Philadelphia Phillies
- Pitcher
- Born: November 12, 1999 (age 26) Sudbury, Massachusetts, U.S.
- Bats: RightThrows: Right

= Ryan Cusick =

American baseball player (born 1999)

Ryan Cusick (born November 12, 1999) is an American professional baseball pitcher in the Philadelphia Phillies organization. He played college baseball for the Wake Forest Demon Deacons.

==Amateur career==
Cusick began his high school career at Lincoln-Sudbury Regional High School in Sudbury, Massachusetts before transferring to Avon Old Farms School in Avon, Connecticut, for his senior year in 2018. He was selected by the Cincinnati Reds in the 40th round of the 2018 Major League Baseball draft, but did not sign and instead enrolled at Wake Forest University where he played college baseball.

In 2019, Cusick's freshman season, he led the Wake Forest pitching staff in wins, going 7–3 with a 6.44 ERA over 65 2/3 innings. That summer, he played in the Cape Cod Baseball League with the Bourne Braves. He pitched 22 1/3 innings in 2020 before the remainder of the season was cancelled due to the COVID-19 pandemic. As a junior in 2021, Cusick started 12 games and compiled a 3–5 record, a 4.24 ERA, and 108 strikeouts over seventy innings.

==Professional career==
===Atlanta Braves===
Cusick was selected by the Atlanta Braves in the first round with the 24th overall selection of the 2021 Major League Baseball draft. He signed with the Braves for a $2.7 million signing bonus. To begin his professional career, he was assigned to the Augusta GreenJackets of the Low-A East. During his first year in the minor leagues, Cusick pitched 16 1/3 innings, striking out 34 batters, walking four, and giving up five earned runs. Cusick joined the Braves' minor league camp before the 2022 season began.

===Oakland Athletics===
On March 14, 2022, the Braves traded Cusick, Cristian Pache, Shea Langeliers, and Joey Estes to the Oakland Athletics in exchange for Matt Olson. He was assigned to the Midland RockHounds of the Double-A Texas League for the 2022 season. Over 13 games (ten starts), he went 1–6 with a 7.12 ERA, 46 strikeouts, and thirty walks over 43 innings. He was selected to play in the Arizona Fall League for the Mesa Solar Sox after the season. Cusick returned to Midland to open the 2023 season.

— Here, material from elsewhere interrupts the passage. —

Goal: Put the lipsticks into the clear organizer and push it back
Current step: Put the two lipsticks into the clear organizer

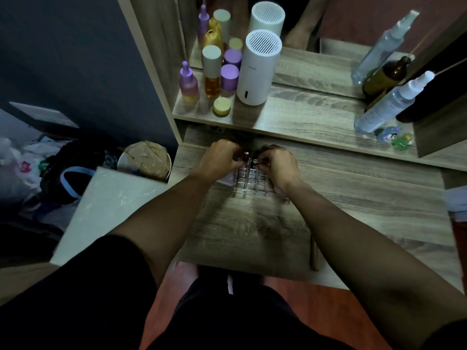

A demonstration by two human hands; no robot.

Cusick split the 2024 campaign between the rookie–level Arizona Complex League Athletics, Midland, and the Triple–A Las Vegas Aviators, posting a cumulative 3–4 record and 4.66 ERA with 66 strikeouts and four saves across 63 2/3 innings pitched. Following the season, the Athletics added Cusick to their 40-man roster to protect him from the Rule 5 draft.

Cusick was optioned to Triple-A Las Vegas to begin the 2025 season. In 13 appearances for the Aviators, he struggled to a 6.75 ERA with 11 strikeouts across 14 2/3 innings pitched. Cusick was designated for assignment by the Athletics on May 27, 2025.

===Detroit Tigers===
On May 30, 2025, Cusick was claimed off waivers by the Detroit Tigers. Cusick made one scoreless appearance for the Triple-A Toledo Mud Hens before Detroit designated him for assignment on June 2.

===Philadelphia Phillies===
On June 4, 2025, Cusick was claimed off waivers by the Chicago White Sox. He did not appear for the organization, and was designated for assignment following the promotion of Kyle Teel on June 6.

On June 8, 2025, Cusick was claimed off waivers by the Philadelphia Phillies. In six appearances for the Triple-A Lehigh Valley IronPigs, he struggled to a 12.86 ERA with five strikeouts over seven innings of work. Cusick was designated for assignment by Philadelphia on July 26. He cleared waivers and was sent outright to Triple-A Lehigh Valley on July 28. He pitched in a total of 19 games (four starts) for Lehigh Valley and ended the season with a 2–0 record, a 7.90 ERA, and 35 strikeouts across 27 1/3 innings. Cusick returned to Lehigh Valley for the 2026 season. He appeared in 33 games (10 starts) and went 1–7 with a 7.23 ERA, 77 strikeouts, and 62 walks over 79 2/3 innings.